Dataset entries

□ □ □

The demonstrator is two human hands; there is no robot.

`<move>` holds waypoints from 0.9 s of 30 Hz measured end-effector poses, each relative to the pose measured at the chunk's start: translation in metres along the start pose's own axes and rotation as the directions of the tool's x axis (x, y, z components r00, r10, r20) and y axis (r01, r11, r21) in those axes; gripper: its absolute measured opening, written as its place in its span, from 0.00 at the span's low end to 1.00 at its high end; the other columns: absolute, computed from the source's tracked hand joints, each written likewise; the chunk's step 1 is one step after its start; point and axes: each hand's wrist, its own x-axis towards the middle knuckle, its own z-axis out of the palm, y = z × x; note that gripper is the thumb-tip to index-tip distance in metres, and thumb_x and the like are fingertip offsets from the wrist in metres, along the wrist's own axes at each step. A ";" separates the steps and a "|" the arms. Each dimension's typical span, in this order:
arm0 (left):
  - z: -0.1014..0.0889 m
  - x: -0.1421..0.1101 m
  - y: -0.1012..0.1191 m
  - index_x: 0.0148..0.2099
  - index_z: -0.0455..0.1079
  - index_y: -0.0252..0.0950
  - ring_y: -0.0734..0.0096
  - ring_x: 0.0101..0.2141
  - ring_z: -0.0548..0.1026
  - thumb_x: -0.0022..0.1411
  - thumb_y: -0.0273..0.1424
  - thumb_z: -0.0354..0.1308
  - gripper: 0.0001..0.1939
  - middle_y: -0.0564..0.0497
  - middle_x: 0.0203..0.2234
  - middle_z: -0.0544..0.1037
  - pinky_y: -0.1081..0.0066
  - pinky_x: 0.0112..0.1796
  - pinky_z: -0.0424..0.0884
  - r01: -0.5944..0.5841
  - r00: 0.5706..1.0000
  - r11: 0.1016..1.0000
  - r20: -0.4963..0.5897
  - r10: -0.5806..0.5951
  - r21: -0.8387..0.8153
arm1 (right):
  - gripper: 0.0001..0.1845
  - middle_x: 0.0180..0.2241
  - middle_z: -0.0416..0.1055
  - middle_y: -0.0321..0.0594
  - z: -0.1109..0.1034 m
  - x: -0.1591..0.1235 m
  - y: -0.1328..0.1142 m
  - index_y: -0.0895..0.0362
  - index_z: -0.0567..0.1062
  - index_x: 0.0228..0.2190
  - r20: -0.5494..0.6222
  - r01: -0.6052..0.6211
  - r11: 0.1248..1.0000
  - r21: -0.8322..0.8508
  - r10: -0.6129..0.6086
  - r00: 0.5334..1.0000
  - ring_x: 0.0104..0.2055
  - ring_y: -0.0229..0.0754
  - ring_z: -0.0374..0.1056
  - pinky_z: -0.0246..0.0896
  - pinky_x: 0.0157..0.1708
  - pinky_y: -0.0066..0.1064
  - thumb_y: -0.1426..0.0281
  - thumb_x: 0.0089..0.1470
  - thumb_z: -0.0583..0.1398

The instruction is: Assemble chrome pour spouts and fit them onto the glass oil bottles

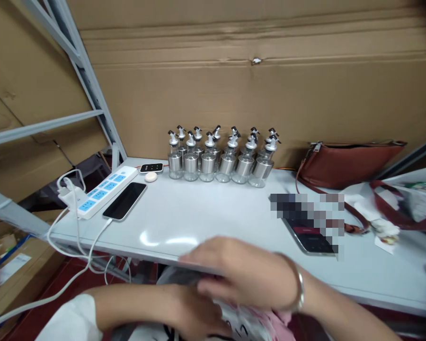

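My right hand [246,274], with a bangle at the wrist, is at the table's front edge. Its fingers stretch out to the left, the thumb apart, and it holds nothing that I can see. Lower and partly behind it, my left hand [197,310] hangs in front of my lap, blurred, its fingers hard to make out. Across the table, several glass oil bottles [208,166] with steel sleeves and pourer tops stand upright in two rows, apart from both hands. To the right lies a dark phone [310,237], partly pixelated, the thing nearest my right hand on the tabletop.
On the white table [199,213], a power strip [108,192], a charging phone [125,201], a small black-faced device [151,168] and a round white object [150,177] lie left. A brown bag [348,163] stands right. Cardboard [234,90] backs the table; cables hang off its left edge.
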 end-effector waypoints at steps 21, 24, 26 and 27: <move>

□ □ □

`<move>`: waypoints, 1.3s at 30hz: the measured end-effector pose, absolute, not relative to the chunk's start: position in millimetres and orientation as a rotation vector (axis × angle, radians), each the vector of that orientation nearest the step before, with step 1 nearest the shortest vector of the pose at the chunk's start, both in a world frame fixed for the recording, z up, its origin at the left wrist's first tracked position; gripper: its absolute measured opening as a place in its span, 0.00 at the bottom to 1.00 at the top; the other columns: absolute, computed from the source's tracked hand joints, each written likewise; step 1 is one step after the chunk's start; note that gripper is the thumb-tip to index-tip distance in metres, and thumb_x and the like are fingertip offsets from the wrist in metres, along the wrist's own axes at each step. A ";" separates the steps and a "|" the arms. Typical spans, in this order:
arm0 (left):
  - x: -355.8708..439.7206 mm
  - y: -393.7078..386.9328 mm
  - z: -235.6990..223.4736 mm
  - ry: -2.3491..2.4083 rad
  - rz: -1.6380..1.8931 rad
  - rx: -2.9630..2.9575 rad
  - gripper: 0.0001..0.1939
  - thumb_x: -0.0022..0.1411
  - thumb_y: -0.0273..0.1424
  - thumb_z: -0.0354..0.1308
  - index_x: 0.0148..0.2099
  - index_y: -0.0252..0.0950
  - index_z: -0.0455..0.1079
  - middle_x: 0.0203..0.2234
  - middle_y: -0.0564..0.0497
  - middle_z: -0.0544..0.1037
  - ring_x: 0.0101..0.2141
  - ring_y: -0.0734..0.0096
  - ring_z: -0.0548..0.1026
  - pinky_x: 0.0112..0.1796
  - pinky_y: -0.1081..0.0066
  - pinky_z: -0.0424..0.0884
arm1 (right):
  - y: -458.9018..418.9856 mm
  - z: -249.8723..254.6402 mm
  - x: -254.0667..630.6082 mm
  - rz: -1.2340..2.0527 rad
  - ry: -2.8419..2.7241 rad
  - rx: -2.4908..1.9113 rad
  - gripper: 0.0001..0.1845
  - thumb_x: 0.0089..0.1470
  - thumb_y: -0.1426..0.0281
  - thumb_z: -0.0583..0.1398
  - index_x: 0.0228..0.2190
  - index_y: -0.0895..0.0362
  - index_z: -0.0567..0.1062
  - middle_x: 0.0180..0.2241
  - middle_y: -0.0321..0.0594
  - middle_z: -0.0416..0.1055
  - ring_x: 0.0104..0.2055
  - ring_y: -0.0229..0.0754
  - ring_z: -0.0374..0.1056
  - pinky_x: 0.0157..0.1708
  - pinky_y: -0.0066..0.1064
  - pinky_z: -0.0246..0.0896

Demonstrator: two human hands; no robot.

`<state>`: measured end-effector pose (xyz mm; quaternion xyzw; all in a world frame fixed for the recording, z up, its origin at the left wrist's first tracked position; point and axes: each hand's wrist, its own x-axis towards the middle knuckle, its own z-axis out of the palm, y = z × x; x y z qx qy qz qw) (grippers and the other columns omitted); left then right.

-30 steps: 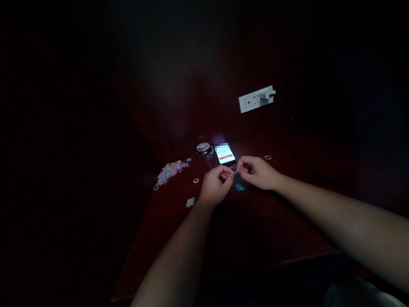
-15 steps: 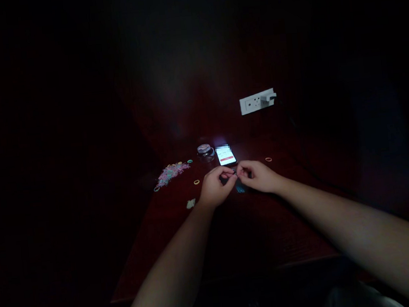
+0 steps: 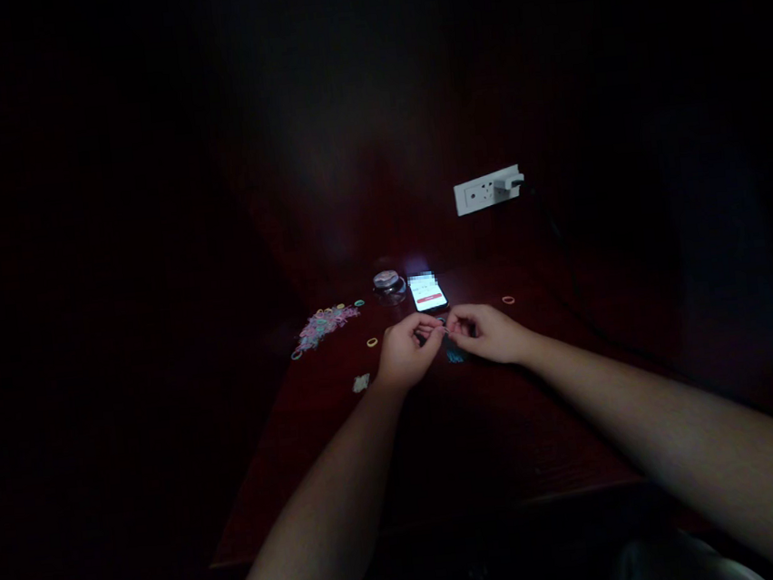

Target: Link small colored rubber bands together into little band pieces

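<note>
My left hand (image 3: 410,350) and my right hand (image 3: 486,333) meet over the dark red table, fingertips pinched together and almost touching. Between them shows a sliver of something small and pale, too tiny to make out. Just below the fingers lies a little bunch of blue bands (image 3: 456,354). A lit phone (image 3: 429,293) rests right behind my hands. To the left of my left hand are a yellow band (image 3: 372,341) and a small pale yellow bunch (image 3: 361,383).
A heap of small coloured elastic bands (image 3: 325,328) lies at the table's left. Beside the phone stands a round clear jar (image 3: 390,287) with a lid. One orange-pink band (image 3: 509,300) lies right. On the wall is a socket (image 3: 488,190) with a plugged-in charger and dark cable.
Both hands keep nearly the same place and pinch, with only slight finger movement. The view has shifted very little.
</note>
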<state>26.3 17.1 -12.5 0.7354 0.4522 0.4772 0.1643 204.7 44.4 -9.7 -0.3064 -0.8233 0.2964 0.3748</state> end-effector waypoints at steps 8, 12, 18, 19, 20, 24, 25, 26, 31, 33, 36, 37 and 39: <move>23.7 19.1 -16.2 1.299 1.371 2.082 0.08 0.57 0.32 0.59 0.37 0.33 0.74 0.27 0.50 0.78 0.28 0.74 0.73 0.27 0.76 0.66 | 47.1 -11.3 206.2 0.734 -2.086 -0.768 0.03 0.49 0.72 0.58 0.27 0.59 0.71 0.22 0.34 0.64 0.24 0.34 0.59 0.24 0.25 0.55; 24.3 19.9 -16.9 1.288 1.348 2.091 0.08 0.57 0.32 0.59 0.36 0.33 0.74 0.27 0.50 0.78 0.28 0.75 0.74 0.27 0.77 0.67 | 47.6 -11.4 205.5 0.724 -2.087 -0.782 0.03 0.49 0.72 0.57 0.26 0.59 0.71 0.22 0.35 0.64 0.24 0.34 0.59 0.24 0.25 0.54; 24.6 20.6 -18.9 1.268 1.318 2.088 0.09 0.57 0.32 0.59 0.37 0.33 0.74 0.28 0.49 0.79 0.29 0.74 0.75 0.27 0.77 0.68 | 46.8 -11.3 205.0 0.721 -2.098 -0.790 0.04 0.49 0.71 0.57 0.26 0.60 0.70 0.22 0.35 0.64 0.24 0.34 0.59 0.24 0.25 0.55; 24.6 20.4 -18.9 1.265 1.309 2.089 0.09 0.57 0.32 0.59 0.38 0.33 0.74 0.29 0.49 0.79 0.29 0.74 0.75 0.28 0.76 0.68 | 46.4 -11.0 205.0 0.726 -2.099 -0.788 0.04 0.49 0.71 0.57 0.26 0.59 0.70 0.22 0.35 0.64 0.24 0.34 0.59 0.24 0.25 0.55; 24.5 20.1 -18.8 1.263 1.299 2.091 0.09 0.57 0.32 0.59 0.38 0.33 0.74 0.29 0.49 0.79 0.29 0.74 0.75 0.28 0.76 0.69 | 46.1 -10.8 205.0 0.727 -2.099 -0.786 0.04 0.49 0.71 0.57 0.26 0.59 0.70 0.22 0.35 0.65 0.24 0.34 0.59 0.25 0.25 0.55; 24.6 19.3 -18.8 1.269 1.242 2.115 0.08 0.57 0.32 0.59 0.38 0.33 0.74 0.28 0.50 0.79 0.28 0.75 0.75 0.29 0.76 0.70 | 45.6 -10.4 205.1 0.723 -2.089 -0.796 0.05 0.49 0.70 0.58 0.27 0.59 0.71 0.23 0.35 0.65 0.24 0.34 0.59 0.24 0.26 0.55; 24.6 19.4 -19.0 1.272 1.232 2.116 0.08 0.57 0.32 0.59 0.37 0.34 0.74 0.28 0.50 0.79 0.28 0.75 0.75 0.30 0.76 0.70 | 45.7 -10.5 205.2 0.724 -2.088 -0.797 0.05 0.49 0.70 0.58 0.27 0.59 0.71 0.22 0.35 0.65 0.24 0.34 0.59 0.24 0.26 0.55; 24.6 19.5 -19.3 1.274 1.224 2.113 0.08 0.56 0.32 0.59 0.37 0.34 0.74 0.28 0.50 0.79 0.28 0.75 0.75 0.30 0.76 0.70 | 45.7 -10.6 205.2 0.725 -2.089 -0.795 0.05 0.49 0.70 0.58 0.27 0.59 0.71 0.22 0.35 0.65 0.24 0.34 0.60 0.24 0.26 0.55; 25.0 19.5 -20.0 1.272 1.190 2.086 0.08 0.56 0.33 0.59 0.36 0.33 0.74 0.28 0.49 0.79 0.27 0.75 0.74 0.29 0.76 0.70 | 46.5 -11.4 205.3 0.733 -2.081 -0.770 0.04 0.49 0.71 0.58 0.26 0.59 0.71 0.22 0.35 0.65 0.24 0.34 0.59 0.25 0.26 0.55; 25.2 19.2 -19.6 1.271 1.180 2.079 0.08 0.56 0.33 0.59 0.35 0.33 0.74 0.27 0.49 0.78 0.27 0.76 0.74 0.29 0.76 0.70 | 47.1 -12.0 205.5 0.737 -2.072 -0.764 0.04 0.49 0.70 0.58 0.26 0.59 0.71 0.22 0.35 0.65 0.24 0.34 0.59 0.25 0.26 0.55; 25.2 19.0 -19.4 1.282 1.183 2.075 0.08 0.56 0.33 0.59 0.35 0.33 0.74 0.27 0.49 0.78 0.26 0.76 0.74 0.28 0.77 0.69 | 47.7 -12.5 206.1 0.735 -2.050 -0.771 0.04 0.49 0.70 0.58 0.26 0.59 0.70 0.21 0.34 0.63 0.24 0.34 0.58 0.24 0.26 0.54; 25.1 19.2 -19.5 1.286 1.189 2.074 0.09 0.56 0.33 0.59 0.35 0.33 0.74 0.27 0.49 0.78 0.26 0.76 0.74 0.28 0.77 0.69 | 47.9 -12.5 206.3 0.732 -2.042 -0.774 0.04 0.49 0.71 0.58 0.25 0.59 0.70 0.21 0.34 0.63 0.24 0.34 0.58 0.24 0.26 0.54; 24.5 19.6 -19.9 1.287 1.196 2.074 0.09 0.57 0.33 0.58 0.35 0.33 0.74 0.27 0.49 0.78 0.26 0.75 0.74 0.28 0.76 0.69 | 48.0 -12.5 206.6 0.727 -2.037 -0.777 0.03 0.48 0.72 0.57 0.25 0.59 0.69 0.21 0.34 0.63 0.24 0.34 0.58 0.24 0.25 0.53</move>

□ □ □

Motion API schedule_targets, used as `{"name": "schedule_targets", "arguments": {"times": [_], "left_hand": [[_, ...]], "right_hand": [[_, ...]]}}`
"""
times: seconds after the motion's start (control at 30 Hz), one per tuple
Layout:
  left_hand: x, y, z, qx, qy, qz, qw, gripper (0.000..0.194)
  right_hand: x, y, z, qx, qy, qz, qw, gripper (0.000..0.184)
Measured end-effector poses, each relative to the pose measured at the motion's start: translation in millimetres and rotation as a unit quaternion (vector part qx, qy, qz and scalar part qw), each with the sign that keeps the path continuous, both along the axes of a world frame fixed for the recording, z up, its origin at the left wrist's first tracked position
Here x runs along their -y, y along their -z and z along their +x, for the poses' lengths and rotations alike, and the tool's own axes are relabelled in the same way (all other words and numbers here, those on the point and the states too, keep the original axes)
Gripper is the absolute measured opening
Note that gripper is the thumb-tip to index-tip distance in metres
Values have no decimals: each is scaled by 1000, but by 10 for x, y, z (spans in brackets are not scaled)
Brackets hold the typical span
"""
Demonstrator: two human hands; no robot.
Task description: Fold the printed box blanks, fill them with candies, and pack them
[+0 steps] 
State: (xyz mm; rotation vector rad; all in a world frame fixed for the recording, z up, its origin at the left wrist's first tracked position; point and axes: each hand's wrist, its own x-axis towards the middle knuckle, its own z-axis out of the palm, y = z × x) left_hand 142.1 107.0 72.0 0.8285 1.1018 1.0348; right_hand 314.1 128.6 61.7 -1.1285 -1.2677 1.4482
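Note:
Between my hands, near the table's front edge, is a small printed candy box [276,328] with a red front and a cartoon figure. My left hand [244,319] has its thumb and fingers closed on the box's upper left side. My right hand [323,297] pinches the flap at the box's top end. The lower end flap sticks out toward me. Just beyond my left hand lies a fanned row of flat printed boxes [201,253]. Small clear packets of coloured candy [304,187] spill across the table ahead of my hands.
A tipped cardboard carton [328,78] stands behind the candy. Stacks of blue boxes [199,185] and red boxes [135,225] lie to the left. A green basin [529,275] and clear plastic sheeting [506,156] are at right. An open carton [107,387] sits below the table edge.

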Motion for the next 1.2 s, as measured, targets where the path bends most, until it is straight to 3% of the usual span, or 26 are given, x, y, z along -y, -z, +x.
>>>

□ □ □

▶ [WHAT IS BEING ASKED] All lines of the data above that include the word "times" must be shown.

▶ [ANSWER BOX]
Motion API schedule_targets, used as `{"name": "schedule_targets", "arguments": {"times": [_], "left_hand": [[_, ...]], "right_hand": [[_, ...]]}}`
times: seconds after the motion's start (control at 30 Hz), one per tuple

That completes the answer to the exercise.